Né à Saint-Pétersbourg, où la Neva se déverse dans la mer Baltique, Nicolas de Staël a toujours gardé une fascination pour les zones littorales, les ports et les estuaires, lieux où les eaux se mélangent au ciel dans une incessante métamorphose de couleurs et de lumières. Installé en France, il retrouve dans les cités portuaires du Nord – Honfleur, Le Havre, Dieppe, Calais – la fraîche clarté et les émotions chromatiques de ses premières années. Réalisé en 1952, Honfleur offre un somptueux exemple de l’art de Nicolas de Staël, funambule dansant sur la corde raide séparant figuration et abstraction. En effet, les peintures qu’il réalise à cette époque opèrent la synthèse de ces deux courants souvent présentés comme antagoniques : « je n’oppose pas la peinture abstraite à la peinture figurative. Une peinture devrait être à la fois abstraite et figurative. Abstraite en tant que mur, figurative en tant que représentation d’un espace » (Nicolas de Staël cité in J. Alvard et R. van Gindertaël, Témoignages pour l’art abstrait, Paris, 1952). Ainsi, l’abstraction de Nicolas de Staël, même poussée à son expression la plus radicale, semble toujours conserver l’empreinte de son expérience du paysage : la juxtaposition de pavés de couleurs les uns à côtés des autres dans Honfleur ne correspond pas à une démarche de construction purement géométrique, elle « cherche à créer un rythme qui donne à voir le mouvement même de la vie » (M. Collot, « Abstraction, horizon, émotion » in Nicolas de Staël, Lumières du Nord / Lumières du Sud, catalogue d’exposition, Le Havre, Musée d’art moderne André Malraux, juin-novembre 2014, p. 48).

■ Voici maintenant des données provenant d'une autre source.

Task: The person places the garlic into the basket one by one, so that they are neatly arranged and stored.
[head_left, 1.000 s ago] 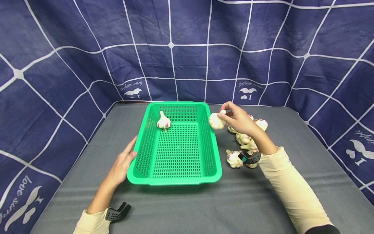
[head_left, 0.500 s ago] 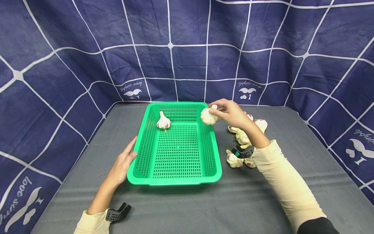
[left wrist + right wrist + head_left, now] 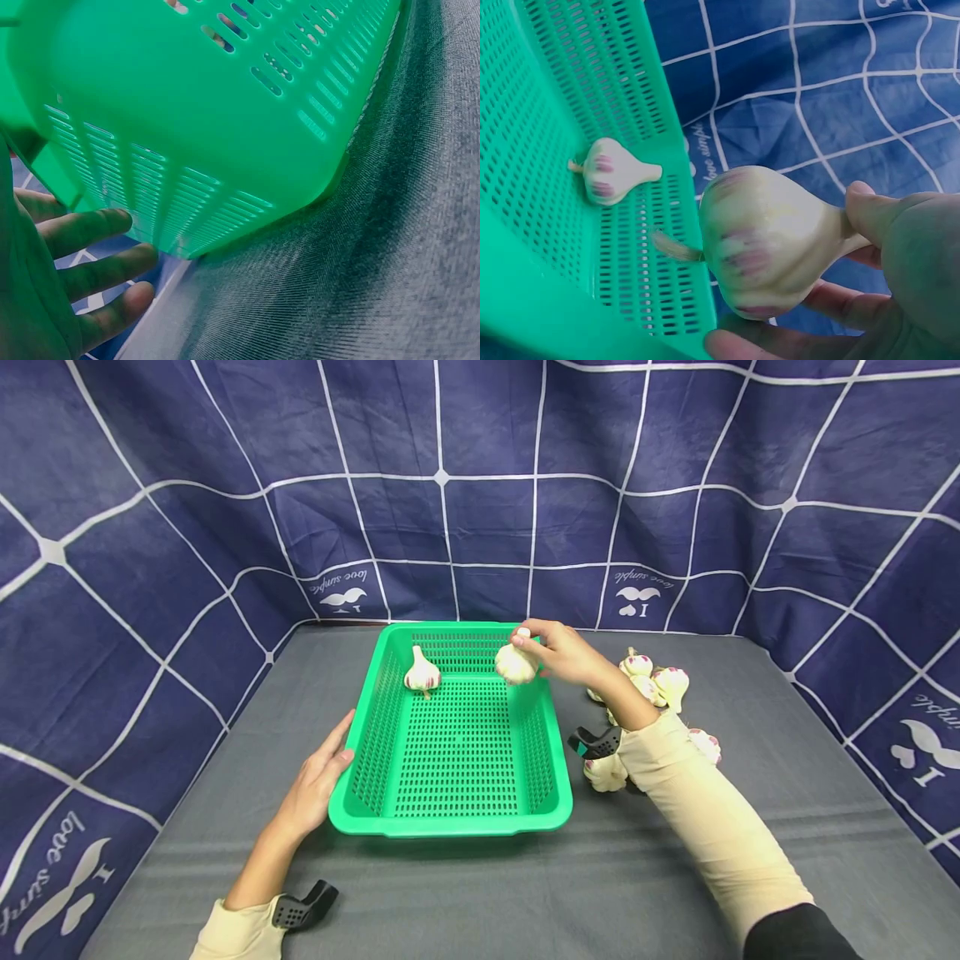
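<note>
A garlic bulb [image 3: 516, 665] hangs by its neck from my right hand [image 3: 564, 653], over the far right corner of the green basket [image 3: 450, 825]. In the right wrist view the thumb and fingers pinch the stem of this bulb [image 3: 757, 240], its root tuft towards the basket. Another garlic bulb [image 3: 422, 674] lies inside the basket at the far left. My left hand [image 3: 311, 785] rests along the basket's left side, its fingers extended. In the left wrist view those fingers [image 3: 105, 270] are straight and spread beside the slotted wall.
Several garlic bulbs [image 3: 671, 683] lie on the grey cloth [image 3: 480, 893] right of the basket, partly hidden under my right forearm. A blue curtain [image 3: 480, 518] with white lines rises behind and at both sides.
My right hand has carried the garlic bulb left, from beside the basket's right rim to above its inside. The left hand and the basket have stayed in place.
</note>
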The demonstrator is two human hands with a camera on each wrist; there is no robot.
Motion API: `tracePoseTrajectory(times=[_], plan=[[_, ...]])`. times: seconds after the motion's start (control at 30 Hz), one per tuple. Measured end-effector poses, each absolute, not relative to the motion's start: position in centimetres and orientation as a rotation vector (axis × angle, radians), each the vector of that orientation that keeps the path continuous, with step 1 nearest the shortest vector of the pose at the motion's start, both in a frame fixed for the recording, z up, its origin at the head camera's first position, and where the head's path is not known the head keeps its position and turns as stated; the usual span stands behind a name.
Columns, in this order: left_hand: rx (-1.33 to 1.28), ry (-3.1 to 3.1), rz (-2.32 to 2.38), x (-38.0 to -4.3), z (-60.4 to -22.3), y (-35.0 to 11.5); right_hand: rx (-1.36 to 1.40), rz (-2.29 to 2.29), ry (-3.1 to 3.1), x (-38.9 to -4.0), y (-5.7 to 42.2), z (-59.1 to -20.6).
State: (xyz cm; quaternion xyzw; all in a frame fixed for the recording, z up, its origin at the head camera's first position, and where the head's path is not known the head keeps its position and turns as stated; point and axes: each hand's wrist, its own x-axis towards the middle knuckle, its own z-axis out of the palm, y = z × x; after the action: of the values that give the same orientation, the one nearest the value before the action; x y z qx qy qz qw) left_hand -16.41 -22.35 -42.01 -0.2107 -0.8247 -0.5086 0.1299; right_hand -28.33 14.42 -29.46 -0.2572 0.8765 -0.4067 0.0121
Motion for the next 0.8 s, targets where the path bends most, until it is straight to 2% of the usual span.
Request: tracePoseTrajectory(times=[0.8], plan=[[-0.567, -2.422, -1.467, -16.1, -41.9, -22.5, -0.828, -1.076, 2.667, -31.3, 11.3, -31.1]])
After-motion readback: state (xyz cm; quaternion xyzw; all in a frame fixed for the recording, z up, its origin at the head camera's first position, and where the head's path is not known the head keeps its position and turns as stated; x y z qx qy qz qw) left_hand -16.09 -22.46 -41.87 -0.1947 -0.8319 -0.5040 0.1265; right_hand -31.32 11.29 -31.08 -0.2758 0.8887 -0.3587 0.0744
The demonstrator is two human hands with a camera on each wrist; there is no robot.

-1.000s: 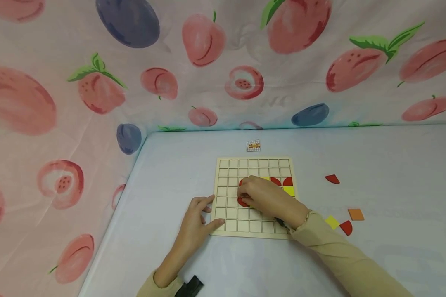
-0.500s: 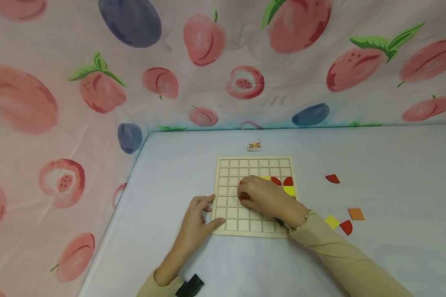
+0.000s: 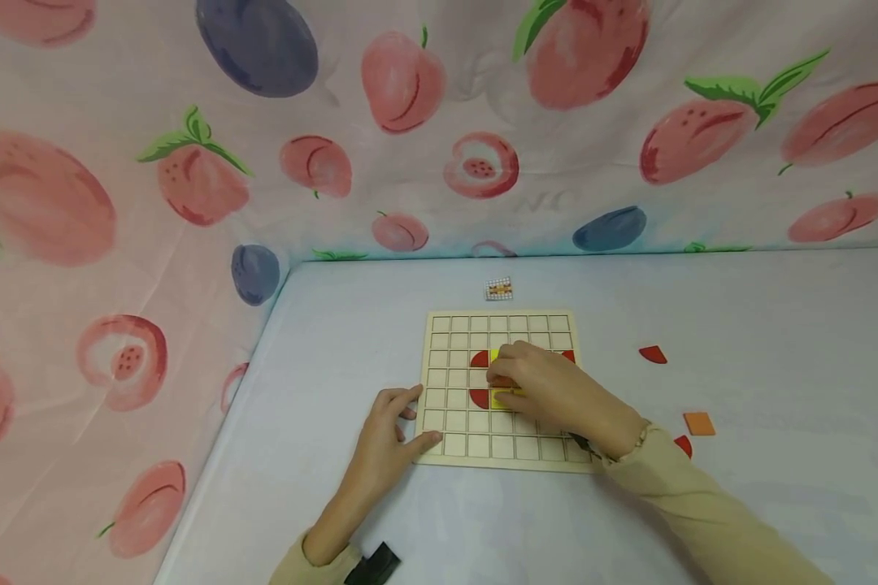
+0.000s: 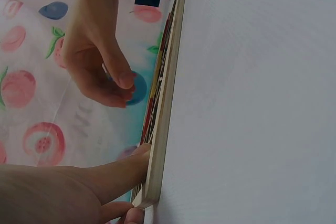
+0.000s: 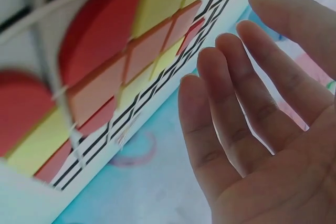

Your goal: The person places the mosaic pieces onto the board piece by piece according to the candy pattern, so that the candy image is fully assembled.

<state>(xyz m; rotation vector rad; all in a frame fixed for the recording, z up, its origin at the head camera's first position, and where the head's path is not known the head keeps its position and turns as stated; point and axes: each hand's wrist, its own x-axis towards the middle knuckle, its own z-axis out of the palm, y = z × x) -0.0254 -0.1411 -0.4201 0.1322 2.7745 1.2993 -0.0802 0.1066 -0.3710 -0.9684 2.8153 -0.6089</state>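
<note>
A pale wooden grid board [image 3: 457,443] lies on the table, flat coloured tiles set in its middle rows. My left hand [image 3: 380,443] steadies its near left corner, thumb on the top face and a finger against the left edge. The right hand [image 3: 556,394] hovers over the tiles; in the right wrist view its bent fingers [image 5: 262,106] are apart with nothing between them. Left of it show two red quarter-circle tiles, one upper [image 3: 479,359] and one lower [image 3: 479,399], with a yellow tile [image 3: 498,400] beside the lower one. The right hand hides other tiles.
A small pattern card [image 3: 499,289] lies behind the board. To the right lie a loose red tile [image 3: 654,355], an orange square [image 3: 699,423] and another red tile [image 3: 684,446] partly behind the sleeve. A peach-printed cloth [image 3: 402,187] stands at the back and left.
My right hand has moved to the right across the tiles, uncovering the red tiles at the left. Its sleeve now covers the loose yellow tile. The left hand stays put.
</note>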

Ici, travaillant la peinture au couteau en de larges aplats de matière épaisse, l’artiste offre le spectacle des infinies variations de la lumière, glissant de l’océan jusqu’à la grève, dont les reflets rosés rappellent ceux que les rayons du soleil impriment aux choses en fin de journée. Au-dessus, le ciel tourmenté donne dans l’anthracite, le gris perle et le bleu de cobalt. La superposition des couches de peinture fait de Honfleur un palimpseste où viennent tout à coup surgir des blancs vifs, des jaunes ou des verts, comme autant d’éclairs de couleurs. Seules trois formes noires quelque peu mystérieuses – peut-être les présences fantomatiques de quelques embarcations déposées sur le sable à marée basse – viennent perturber la solitude de ce bord de mer. C’est là le génie de Nicolas de Staël, donnant à voir toute l’intensité d’un en faisant preuve d’une économie de moyens maximale. Ricochant sur les formes, tanguant sur les flots baignés des lumières de la Manche, l’œil de celui qui se plonge dans Honfleur ne peut qu’être saisi par le rythme presque musical d’un tableau dont on se souviendra peut-être qu’il a été réalisé dans la ville qui a vu naître Erik Satie.
“I need to feel life in front of me and grasp every part of it, so that it gets under my skin.”
Nicolas de Staël
(quoted in L. Harambourg, L’Ecole de Paris 1945-1965,
Dictionnaire des peintres, Neuchâtel, 1993, p. 451).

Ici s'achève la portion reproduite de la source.